When to reach for one — a short decision note:

  • &str straight through when the value is program-internal (a constant, a name you just listed from the repo): the in-method guard at the spawn edge is the only check needed.
  • RefName / RevSpec / RevsetExpr when the value crosses a trust boundary early and an invalid one should fail with context at intake (an HTTP handler, an MCP/agent tool argument, config parsing) rather than three layers down at spawn time — validate once, then pass .as_str() everywhere.

vcs-git:

pub fn RefName::new(name: impl Into<String>) -> Result<Self>  // signature shape
pub fn RevSpec::new(rev:  impl Into<String>) -> Result<Self>
  • RefName follows the load-bearing core of git check-ref-format: non-empty; no leading - or .; no ..; no control characters or space; none of ~ ^ : ? * [ \; no trailing / or .lock.
  • RevSpec is deliberately minimal — git’s revision grammar is too rich to validate here — so it only guarantees non-empty and no leading -, matching the internal guard.

vcs-jj:

  • RevsetExpr mirrors RevSpec: non-empty, no leading -. (jj’s revset grammar is likewise too rich to validate further.)
use vcs_git::RefName;

let name = RefName::new("feature/login")?;   // Ok — validated once, here
assert!(RefName::new("-x").is_err());        // leading `-`
assert!(RefName::new("a..b").is_err());      // `..`
assert!(RefName::new("").is_err());          // empty
// Pass the inner &str to any method:
git.checkout(repo, name.as_str()).await?;

A rejected newtype returns the same Error::Spawn { program, source } shape the in-method guard uses — so a value that passes RefName::new will never be rejected later for flag-shape.

§Git::hardened()

Running git inside a repository you didn’t create is arbitrary code execution by default: git fires that repo’s hooks and honours its config on ordinary commands. The hardened profile neutralises that, applying the same settings to every command the client runs:

  • Disables hookscore.hooksPath=/dev/null, pinned through git’s env-based config (GIT_CONFIG_COUNT / GIT_CONFIG_KEY_n / GIT_CONFIG_VALUE_n; verified to suppress hooks on Windows too) — and core.fsmonitor=false (a config-driven daemon launch).
  • Scrubs repo-redirecting GIT_* variables so a poisoned parent environment can’t point a command at another repository: GIT_DIR, GIT_WORK_TREE, GIT_INDEX_FILE, GIT_OBJECT_DIRECTORY, GIT_ALTERNATE_OBJECT_DIRECTORIES, GIT_NAMESPACE, GIT_CEILING_DIRECTORIES, GIT_CONFIG_PARAMETERS, GIT_CONFIG_GLOBAL, GIT_CONFIG_SYSTEM.
  • Skips system config (GIT_CONFIG_NOSYSTEM=1) and keeps terminal prompts off everywhere (GIT_TERMINAL_PROMPT=0).
use vcs_git::Git;

let git = Git::hardened();        // == Git::new().harden()
// Every command this client runs carries the profile above.
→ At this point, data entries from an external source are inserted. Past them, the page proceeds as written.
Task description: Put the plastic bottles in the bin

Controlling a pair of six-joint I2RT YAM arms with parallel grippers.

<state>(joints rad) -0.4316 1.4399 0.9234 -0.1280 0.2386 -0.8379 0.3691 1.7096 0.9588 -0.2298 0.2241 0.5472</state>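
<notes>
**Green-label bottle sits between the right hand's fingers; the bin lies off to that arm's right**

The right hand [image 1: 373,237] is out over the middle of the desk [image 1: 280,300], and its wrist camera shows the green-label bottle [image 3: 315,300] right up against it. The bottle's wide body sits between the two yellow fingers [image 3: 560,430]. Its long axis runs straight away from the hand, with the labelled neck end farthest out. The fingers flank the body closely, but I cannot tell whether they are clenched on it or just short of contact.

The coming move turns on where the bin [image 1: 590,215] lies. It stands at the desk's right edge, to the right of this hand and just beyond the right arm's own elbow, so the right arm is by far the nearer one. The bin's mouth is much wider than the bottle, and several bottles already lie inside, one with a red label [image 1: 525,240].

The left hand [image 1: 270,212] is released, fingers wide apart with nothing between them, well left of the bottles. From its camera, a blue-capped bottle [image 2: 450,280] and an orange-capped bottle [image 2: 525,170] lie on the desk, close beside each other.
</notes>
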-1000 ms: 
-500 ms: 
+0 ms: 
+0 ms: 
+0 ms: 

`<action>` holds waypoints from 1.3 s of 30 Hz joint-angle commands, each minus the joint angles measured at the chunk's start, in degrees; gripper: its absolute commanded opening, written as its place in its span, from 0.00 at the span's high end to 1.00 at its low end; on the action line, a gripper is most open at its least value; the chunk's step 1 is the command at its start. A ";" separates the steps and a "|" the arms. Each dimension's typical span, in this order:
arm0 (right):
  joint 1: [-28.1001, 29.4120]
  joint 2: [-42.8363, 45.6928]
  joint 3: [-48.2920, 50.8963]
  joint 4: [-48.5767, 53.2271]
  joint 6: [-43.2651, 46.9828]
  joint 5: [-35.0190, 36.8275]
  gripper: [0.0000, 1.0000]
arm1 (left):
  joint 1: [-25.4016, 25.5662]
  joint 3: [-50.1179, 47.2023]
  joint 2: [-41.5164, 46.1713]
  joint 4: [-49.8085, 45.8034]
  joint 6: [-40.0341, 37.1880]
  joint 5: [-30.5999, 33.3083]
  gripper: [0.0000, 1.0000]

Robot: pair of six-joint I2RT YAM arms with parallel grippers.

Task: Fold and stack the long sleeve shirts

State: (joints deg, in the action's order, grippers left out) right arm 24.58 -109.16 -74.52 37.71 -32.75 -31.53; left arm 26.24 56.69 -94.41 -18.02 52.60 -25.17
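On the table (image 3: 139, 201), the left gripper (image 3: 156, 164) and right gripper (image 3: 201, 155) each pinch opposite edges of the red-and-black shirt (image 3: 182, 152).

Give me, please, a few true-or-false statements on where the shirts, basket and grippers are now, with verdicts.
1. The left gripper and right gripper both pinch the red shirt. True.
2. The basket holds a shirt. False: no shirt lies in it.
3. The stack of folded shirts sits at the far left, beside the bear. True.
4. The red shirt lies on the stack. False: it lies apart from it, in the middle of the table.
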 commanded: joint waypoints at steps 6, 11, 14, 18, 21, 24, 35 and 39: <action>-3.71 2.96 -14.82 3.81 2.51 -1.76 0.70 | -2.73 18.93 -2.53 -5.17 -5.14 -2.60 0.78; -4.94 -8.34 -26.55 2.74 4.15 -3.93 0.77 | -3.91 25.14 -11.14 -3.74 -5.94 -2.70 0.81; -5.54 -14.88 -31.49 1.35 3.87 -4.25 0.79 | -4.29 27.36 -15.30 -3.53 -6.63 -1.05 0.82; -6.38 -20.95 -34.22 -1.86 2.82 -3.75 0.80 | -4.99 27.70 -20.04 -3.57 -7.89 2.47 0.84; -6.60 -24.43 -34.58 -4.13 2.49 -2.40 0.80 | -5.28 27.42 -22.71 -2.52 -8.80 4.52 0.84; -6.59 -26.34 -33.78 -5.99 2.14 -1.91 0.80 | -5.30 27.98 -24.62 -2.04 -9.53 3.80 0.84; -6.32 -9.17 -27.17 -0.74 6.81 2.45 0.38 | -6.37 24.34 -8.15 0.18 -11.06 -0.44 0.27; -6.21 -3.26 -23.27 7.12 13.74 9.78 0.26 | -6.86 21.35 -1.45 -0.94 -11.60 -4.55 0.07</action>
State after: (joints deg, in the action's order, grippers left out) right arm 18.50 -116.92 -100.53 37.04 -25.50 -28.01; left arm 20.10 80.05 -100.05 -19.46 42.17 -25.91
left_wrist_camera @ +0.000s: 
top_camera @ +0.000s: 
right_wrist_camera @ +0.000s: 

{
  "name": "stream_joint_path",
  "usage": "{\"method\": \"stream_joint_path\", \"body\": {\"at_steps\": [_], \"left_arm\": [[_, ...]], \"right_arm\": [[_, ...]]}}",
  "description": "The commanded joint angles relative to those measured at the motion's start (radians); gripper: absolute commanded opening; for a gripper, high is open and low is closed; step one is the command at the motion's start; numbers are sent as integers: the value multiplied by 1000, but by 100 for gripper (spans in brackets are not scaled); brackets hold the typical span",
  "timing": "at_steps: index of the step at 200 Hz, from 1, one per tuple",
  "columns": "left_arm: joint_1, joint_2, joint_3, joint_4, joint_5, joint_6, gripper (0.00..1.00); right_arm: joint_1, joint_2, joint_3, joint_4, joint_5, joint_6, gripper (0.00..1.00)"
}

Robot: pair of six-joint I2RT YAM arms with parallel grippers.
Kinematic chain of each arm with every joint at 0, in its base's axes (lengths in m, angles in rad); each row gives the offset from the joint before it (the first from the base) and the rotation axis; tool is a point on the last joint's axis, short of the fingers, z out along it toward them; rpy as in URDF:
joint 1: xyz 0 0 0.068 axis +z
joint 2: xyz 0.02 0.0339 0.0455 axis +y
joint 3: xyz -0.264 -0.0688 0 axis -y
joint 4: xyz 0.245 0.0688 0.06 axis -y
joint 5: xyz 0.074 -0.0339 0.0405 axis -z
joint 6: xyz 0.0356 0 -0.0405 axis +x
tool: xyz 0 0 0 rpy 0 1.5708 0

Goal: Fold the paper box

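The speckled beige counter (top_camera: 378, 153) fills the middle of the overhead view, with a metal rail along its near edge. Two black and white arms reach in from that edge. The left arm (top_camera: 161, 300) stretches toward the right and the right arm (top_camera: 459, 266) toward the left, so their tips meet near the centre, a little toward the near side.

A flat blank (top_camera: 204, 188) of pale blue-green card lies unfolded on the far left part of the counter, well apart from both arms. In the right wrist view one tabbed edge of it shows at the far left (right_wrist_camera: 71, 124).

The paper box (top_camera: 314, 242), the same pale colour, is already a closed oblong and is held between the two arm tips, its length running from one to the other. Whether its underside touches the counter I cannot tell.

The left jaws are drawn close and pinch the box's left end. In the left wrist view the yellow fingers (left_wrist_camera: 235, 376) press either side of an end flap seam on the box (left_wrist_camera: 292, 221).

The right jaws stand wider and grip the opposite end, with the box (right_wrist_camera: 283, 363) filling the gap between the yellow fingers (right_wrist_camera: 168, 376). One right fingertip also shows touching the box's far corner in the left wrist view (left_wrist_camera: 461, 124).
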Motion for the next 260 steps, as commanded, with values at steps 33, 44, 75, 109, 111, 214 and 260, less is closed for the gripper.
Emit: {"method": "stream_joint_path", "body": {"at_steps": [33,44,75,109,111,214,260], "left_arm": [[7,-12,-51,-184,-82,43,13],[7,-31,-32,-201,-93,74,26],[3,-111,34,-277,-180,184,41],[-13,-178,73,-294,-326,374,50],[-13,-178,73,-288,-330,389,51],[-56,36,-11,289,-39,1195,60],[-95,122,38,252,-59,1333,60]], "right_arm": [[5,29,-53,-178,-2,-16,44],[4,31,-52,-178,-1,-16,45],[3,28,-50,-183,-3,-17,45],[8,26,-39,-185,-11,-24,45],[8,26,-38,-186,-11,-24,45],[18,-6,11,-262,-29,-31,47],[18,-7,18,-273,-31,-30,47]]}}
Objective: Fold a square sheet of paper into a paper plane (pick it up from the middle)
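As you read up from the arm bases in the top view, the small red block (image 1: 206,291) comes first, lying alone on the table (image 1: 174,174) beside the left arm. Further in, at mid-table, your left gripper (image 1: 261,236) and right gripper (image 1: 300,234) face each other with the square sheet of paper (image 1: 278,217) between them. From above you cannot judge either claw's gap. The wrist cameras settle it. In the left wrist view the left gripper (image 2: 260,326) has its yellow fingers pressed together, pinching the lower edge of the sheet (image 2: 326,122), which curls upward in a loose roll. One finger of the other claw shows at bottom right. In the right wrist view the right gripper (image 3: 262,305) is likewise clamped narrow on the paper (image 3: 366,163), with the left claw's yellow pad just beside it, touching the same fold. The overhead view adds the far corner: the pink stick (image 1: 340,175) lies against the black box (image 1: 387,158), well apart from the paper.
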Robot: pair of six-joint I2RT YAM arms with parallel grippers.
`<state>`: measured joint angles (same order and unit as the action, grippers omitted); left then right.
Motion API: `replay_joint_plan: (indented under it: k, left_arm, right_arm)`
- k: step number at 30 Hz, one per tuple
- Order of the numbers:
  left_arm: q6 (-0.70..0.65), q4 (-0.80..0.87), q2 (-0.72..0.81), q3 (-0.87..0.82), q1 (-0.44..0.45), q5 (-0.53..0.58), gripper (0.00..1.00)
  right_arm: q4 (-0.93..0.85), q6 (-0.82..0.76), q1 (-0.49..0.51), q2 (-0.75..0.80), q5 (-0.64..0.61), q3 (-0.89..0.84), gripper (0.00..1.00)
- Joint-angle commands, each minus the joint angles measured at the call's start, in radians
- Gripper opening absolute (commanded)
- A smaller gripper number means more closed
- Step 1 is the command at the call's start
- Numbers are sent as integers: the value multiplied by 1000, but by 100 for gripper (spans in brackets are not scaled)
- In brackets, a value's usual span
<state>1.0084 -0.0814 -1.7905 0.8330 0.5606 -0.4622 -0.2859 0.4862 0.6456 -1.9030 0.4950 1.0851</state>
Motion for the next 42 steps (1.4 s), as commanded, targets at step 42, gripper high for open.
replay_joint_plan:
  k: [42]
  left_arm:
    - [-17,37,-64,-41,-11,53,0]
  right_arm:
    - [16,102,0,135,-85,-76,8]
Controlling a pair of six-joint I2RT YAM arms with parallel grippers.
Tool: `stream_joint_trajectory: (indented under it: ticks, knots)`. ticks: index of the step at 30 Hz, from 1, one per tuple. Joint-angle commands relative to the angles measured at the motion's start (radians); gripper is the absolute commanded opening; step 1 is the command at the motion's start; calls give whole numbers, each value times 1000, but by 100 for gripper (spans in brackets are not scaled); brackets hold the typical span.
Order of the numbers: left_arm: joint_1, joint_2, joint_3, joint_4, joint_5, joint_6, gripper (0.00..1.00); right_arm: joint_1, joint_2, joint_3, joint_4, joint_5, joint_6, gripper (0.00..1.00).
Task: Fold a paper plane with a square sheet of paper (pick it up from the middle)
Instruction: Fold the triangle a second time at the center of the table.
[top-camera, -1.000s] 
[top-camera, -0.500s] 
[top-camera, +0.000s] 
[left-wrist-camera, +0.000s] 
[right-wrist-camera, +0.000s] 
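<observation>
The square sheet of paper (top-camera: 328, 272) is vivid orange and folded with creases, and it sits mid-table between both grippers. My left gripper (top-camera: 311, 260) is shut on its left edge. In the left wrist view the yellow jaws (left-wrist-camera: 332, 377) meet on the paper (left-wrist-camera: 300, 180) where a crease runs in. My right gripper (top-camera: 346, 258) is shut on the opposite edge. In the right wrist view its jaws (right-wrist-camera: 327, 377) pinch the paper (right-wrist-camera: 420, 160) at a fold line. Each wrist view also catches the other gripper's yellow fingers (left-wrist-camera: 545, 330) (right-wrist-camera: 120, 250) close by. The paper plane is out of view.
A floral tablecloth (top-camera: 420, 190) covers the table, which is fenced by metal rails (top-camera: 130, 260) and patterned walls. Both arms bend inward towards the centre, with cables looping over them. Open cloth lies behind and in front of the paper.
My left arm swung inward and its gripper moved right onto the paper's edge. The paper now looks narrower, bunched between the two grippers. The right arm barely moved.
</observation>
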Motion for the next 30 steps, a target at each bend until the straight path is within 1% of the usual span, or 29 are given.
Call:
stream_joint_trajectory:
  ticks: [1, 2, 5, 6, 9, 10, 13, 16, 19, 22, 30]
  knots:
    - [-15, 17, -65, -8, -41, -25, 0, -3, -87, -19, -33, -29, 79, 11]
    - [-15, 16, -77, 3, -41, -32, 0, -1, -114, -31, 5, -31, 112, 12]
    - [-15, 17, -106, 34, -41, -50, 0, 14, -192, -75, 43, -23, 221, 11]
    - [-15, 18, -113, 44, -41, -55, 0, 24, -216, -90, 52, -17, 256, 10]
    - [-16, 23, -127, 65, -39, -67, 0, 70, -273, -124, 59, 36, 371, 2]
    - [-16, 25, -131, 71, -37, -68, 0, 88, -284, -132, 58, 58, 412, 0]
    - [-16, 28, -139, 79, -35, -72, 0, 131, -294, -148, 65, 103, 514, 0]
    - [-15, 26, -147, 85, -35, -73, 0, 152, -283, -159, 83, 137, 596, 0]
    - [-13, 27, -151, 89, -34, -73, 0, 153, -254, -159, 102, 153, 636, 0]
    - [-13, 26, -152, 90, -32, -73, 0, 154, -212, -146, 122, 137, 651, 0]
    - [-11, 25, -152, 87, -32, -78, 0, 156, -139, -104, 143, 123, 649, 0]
It is chainable, so it composes with a runner in tests (Git::with_runner(rec).harden()) and with a deadline (Git::hardened().default_timeout(…)).

What it does not do: sandbox the git binary itself, or stop the repo’s content from being malicious.

jj needs no equivalent. jj has no repo-local hooks, and its config comes from the user/repo TOML files jj itself trusts — there is deliberately no Jj::hardened(). In a colocated repo the risk lives entirely on the git side (git hooks fire only when git commands run there), so harden the Git client you point at it and leave Jj plain.

§Untrusted file content

The conflicted-file parsers treat their input as arbitrary bytes: vcs_git::conflict and vcs_jj::conflict turn marker soup into structured regions and never panic on malformed or hostile input — a bad file is an Error::Parse, not a crash. This is property-tested for panic-freedom on arbitrary input, alongside a byte-exact render(parse(x)) == x roundtrip. See the conflicts guide.

§See also

  • git guide — the full GitApi surface and the hardened profile in context.
  • jj guide — why there is no Jj::hardened(), and the colocated-repo story.
  • Process model & errorsError::Spawn and the other variants the guards raise, plus containment and observability.